Abstract
A kappa light-chain myeloma was diagnosed as the underlying disease in a 52-year-old woman with acute oliguric renal failure. The patient was erroneously treated with high-dose intravenous melphalan (60 mg/m2). Because of this overdose treatment with granulocyte colony-stimulating factor was initiated, but pronounced absolute leukopenia (white blood cell count < 0.5 x 10(9)/l) developed and lasted for 13 days.
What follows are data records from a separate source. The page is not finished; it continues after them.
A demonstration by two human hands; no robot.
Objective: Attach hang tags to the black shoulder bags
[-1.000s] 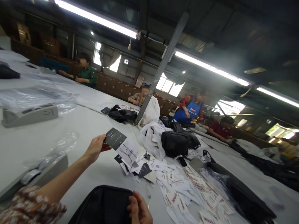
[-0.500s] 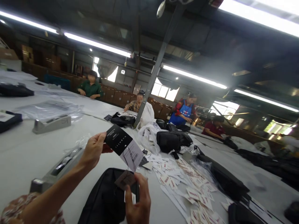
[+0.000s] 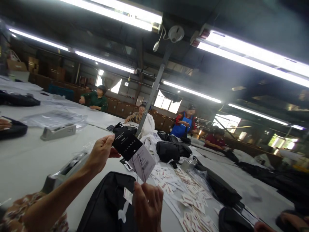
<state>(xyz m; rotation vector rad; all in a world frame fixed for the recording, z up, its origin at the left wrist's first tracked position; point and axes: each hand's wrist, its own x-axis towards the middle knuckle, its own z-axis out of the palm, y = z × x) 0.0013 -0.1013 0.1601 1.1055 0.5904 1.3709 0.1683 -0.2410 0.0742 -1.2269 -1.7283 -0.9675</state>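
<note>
My left hand (image 3: 102, 151) pinches the upper left corner of a hang tag (image 3: 142, 161), which has a black half with white lettering and a pale half with a barcode. A thin dark string crosses the pale half and runs down to my right hand (image 3: 149, 204). The fingers of that hand are closed together at the string, just under the tag. Below lies a black bag (image 3: 106, 199) on the white table, with a small white label (image 3: 127, 195) and a white strip (image 3: 123, 212) on it. My right hand hides part of the bag.
Loose printed slips (image 3: 193, 206) cover the table to the right. Black bags (image 3: 167, 151) and a white plastic bag (image 3: 148, 140) lie beyond, by a metal post (image 3: 154, 88). Tape dispensers (image 3: 59, 132) stand left. Several people work around; a person's hand (image 3: 293, 220) shows lower right.
My right hand has turned and closed at the string; the dark square piece by its fingers no longer shows. The label and white strip on the bag are now exposed. The view has shifted.
</note>
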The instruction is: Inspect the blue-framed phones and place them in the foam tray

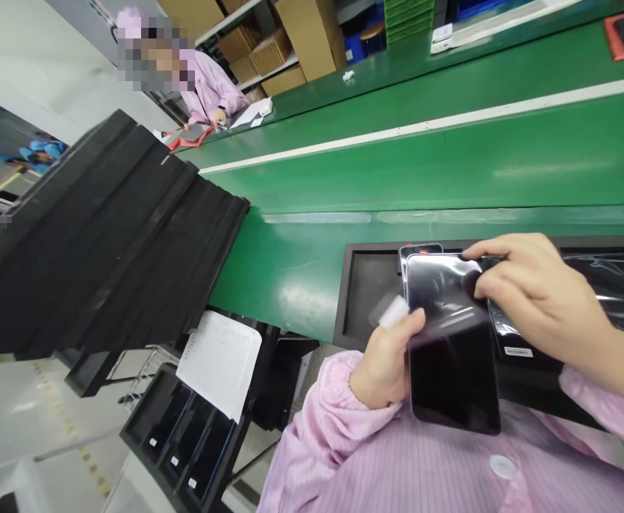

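My left hand (390, 363) grips a black glossy tablet (451, 370) by its left edge, thumb on the front. The tablet is tilted, and light streaks cross its upper part. Beside the left thumb is a blurred white tab (394, 312); what it is attached to I cannot make out. At the tablet's top right corner, my right hand (536, 292) is closed, thumb and index finger pinched on it. Behind the tablet shows the top of another device (422, 249) with red marks, over a black foam tray (368, 285).
Black trays (103, 235) form a tall leaning stack at left. Below it, a white sheet (221, 360) lies by a lower tray (184, 442) with several dark devices. A green conveyor table (424, 171) runs across. A co-worker in pink (213, 82) sits opposite. Wrapped dark items (616, 285) lie at right.
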Tool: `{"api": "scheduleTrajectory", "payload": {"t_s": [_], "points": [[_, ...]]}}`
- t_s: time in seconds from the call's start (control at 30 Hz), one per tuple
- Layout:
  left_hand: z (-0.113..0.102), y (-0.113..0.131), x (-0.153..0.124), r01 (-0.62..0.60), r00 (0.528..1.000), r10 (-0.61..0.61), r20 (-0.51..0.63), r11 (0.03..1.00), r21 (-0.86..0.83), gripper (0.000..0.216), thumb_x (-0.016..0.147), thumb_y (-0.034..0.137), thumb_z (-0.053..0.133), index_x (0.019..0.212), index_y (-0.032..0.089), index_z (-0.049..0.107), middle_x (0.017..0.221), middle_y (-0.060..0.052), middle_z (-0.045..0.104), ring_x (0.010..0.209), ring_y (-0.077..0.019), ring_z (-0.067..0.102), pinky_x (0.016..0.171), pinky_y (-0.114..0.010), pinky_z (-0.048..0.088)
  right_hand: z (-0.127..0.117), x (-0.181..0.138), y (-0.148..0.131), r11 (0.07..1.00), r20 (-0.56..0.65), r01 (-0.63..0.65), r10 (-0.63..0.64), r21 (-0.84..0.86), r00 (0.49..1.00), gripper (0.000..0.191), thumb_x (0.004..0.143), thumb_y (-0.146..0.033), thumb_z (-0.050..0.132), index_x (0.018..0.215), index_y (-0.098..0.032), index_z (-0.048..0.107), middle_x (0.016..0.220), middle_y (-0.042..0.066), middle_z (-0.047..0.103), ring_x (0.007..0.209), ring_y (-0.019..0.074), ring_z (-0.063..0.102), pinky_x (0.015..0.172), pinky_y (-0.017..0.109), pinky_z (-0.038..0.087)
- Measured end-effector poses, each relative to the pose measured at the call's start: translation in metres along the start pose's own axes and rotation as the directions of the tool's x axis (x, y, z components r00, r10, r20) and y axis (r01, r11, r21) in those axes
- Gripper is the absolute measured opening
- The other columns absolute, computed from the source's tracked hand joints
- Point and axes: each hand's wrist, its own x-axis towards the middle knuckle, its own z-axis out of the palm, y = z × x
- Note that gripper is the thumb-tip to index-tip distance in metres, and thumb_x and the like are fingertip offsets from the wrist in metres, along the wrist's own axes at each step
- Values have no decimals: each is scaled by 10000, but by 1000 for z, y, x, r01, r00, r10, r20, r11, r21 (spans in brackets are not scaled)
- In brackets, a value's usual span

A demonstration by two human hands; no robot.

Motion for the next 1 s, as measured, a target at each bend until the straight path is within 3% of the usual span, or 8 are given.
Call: {"api": "scheduleTrajectory", "payload": {"t_s": [0.13,0.23,0.47,0.67,0.73,0.83,0.9,1.0], "points": [[-30,26,4,-238,950,270,-158,951,196,401,579,367,753,858,121,604,851,-61,664,903,-246,615,845,-356,457,33,-1,17,995,-72,-33,39,91,997,166,909,-181,418,881,-138,575,901,48,631,833,114,595,732,234,480],[-58,44,21,-357,886,444,-134,837,414,511,666,291,684,1134,159,526,1167,-64,585,1126,-231,517,963,-333,402,69,-3,25,983,217,172,-155,-63,964,251,854,-291,540,1053,-152,602,1139,95,576,1066,231,536,846,380,468],[-87,38,69,-185,899,423,-112,599,779,617,787,156,401,1375,47,249,1404,-138,344,1275,-184,372,1055,-308,316,104,-7,-6,855,496,-122,401,-503,770,378,867,-269,482,1222,-154,545,1372,154,348,1200,354,375,912,500,350],[-83,32,85,-141,804,590,-68,300,943,563,777,122,394,1321,-21,367,1395,-214,321,1322,-251,283,1094,-395,227,86,4,-15,837,554,-181,487,-516,675,246,875,-234,478,996,-84,632,995,149,579,962,271,524,764,369,433],[-86,23,81,-174,786,609,101,62,983,479,766,116,402,1216,-17,499,1375,-226,345,1328,-290,258,1096,-464,181,63,3,-11,843,535,-210,487,-496,691,213,873,-265,498,973,-130,628,965,99,586,950,233,533,786,340,431],[-103,16,68,-183,752,475,456,-515,838,404,792,159,375,1125,104,597,1290,-163,479,1283,-333,333,1018,-642,153,17,-32,-2,881,590,-258,460,-397,664,177,748,-301,658,860,-167,624,846,45,589,813,204,553,724,323,430],[-119,22,60,-126,742,503,443,-544,830,366,787,249,440,1092,158,621,1242,-153,525,1217,-348,419,965,-625,291,-7,-79,3,866,584,-273,488,-420,649,331,543,-306,795,787,-171,617,801,38,575,770,224,537,673,332,419],[-131,41,58,6,700,677,227,-324,946,305,776,315,552,1068,244,604,1089,-110,597,1064,-297,546,846,-492,462,-14,-151,9,798,367,-226,483,-559,795,506,426,-288,828,856,-156,598,930,75,568,833,253,515,784,408,390]]}}
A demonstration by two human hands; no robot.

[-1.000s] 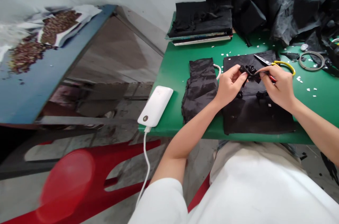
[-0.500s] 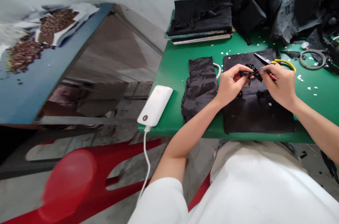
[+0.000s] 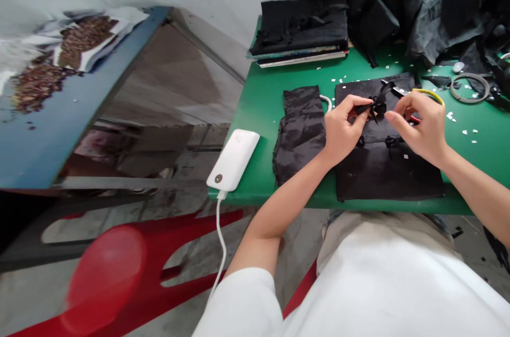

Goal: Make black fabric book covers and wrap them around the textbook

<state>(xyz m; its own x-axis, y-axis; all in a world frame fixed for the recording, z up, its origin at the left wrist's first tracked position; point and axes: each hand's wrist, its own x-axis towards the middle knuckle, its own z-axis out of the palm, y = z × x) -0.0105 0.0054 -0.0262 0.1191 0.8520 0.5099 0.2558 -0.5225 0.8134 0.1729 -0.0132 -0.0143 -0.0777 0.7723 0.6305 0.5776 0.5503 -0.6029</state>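
Note:
My left hand (image 3: 343, 127) pinches a small black ribbon bow (image 3: 374, 106) just above a flat black cloth (image 3: 386, 167) on the green table (image 3: 258, 114). My right hand (image 3: 422, 127) is close on the bow's right side, thumb and forefinger curled near it; whether they touch it I cannot tell. Yellow-handled scissors (image 3: 418, 93) lie on the cloth just behind my right hand, partly hidden by it. Another small black bow (image 3: 392, 141) rests on the cloth below my hands.
A crumpled black cloth piece (image 3: 299, 129) lies left of my hands. A white power bank (image 3: 234, 159) with cable sits at the table's left edge. Stacked books under black fabric (image 3: 303, 34), black sheeting (image 3: 438, 2) and a ring (image 3: 470, 87) are behind. A red stool (image 3: 119, 273) stands below.
My left hand has lifted and turned the bow slightly upward. My right hand's fingers have drawn a little away from it and opened somewhat.

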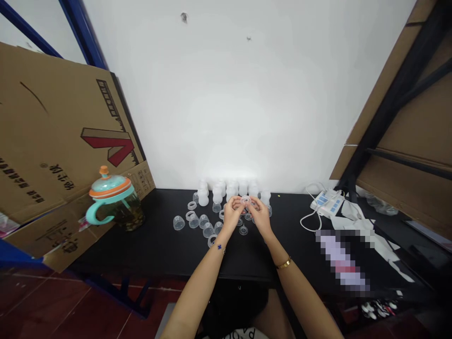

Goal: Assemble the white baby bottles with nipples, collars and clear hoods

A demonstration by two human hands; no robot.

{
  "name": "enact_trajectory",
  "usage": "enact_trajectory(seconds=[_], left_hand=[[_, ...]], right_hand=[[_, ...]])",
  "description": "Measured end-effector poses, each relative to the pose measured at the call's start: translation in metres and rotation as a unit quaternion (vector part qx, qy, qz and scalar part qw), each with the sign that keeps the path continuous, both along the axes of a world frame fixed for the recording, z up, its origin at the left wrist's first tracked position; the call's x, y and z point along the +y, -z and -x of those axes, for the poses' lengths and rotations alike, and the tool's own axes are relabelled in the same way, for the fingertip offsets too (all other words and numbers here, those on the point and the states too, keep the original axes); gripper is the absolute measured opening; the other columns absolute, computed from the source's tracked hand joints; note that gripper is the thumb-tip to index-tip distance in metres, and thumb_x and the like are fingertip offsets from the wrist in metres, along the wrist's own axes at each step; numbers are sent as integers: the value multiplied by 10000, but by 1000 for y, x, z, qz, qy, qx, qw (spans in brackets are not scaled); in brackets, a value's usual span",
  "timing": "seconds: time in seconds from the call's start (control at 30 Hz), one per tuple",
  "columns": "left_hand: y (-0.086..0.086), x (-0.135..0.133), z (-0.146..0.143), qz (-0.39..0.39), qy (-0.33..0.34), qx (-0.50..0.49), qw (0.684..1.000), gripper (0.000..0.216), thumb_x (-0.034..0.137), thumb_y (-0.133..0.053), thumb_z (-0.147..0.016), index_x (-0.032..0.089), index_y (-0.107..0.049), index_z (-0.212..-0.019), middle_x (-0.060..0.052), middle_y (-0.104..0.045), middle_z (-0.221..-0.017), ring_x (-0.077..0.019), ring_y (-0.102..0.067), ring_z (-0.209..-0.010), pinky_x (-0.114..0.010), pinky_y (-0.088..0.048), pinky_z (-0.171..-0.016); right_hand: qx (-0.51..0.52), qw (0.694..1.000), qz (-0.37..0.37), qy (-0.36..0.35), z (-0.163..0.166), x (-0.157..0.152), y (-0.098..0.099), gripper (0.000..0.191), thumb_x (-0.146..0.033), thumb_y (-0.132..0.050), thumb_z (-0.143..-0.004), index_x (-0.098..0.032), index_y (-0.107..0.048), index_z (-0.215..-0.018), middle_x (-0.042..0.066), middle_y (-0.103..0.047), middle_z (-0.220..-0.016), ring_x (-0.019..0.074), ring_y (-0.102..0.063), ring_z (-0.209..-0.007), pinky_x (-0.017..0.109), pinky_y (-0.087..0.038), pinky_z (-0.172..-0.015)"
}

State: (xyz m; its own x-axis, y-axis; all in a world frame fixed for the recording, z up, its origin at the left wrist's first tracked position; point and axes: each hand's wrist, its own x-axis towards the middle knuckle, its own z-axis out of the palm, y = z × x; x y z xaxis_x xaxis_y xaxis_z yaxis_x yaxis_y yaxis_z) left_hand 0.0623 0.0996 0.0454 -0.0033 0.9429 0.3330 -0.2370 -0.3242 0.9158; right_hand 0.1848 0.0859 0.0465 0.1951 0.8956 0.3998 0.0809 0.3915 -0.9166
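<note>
Both hands meet above the black table (pixel 158 245), pinching one small clear plastic ring-shaped part (pixel 246 201) between their fingertips. My left hand (pixel 232 213) grips it from the left and my right hand (pixel 260 213) from the right. Under and around the hands lie several clear plastic caps and rings (pixel 197 221). Behind them, against the white wall, stands a row of small translucent bottles (pixel 229 189). A gold bracelet (pixel 283 263) is on my right wrist.
A glass jug with a teal handle and orange lid (pixel 115 200) stands at the table's left, before leaning cardboard boxes (pixel 52 141). At the right are a white power strip with cable (pixel 326 203), white sheets and a dark shelf frame (pixel 388 108).
</note>
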Motion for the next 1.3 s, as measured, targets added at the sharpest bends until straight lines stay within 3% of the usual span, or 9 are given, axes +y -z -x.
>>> enact_trajectory(seconds=[0.27,0.63,0.8,0.97,1.1,1.3], left_hand=[[-1,-4,-3,-60,-52,72,994,264,374,-702,-812,172,-613,-958,-73,-715,-881,-156,-681,-765,-243,-554,-651],[-4,-12,3,-88,-111,165,976,255,388,-616,-901,211,-686,-1070,-55,-688,-977,-153,-626,-755,-256,-521,-691],[-2,-8,5,-113,-146,184,965,230,347,-609,-908,230,-717,-1074,-64,-645,-1012,-169,-609,-819,-275,-525,-750],[-3,-10,5,-120,-144,203,961,235,292,-595,-907,240,-721,-1098,-71,-623,-1020,-183,-607,-869,-260,-522,-698],[-3,-10,3,-128,-154,219,955,265,228,-586,-885,230,-701,-1124,-81,-632,-1041,-183,-608,-864,-234,-501,-613],[1,-7,1,-90,-154,199,964,282,234,-647,-851,227,-645,-1133,-72,-712,-1066,-193,-672,-880,-278,-530,-707]], right_hand=[[-50,998,-12,46,-1,0,0,370,-455,-667,-789,-196,-715,-1049,63,-744,-919,144,-578,-549,252,-467,-484],[-45,999,2,16,0,0,5,396,-529,-627,-830,-210,-731,-1041,57,-729,-855,159,-595,-534,258,-463,-437],[-95,995,-6,8,1,2,7,394,-512,-595,-857,-195,-761,-1021,12,-650,-614,154,-545,-472,257,-435,-440],[-107,994,-15,22,0,8,13,408,-488,-606,-846,-202,-741,-1103,52,-737,-848,145,-570,-482,267,-453,-453],[-82,996,-3,20,0,8,13,416,-496,-632,-818,-199,-726,-1094,68,-746,-923,151,-597,-505,267,-468,-450],[-57,998,4,17,0,8,13,458,-516,-639,-807,-180,-704,-1112,86,-747,-946,151,-602,-502,281,-504,-450]])
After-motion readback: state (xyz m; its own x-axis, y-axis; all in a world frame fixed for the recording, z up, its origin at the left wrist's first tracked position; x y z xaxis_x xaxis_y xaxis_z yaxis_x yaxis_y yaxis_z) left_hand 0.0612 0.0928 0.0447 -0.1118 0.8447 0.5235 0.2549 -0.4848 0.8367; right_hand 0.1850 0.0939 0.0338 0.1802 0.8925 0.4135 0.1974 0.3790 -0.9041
Following melphalan treatment a continuous increase in urine volume was accompanied by a decrease of serum creatinine and blood urea nitrogen. Within 10 days after the administration of melphalan the patient no longer required hemodialysis. We conclude that high-dose chemotherapy in combination with hematopoietic growth factors should be considered in individual cases with newly diagnosed light-chain nephropathy.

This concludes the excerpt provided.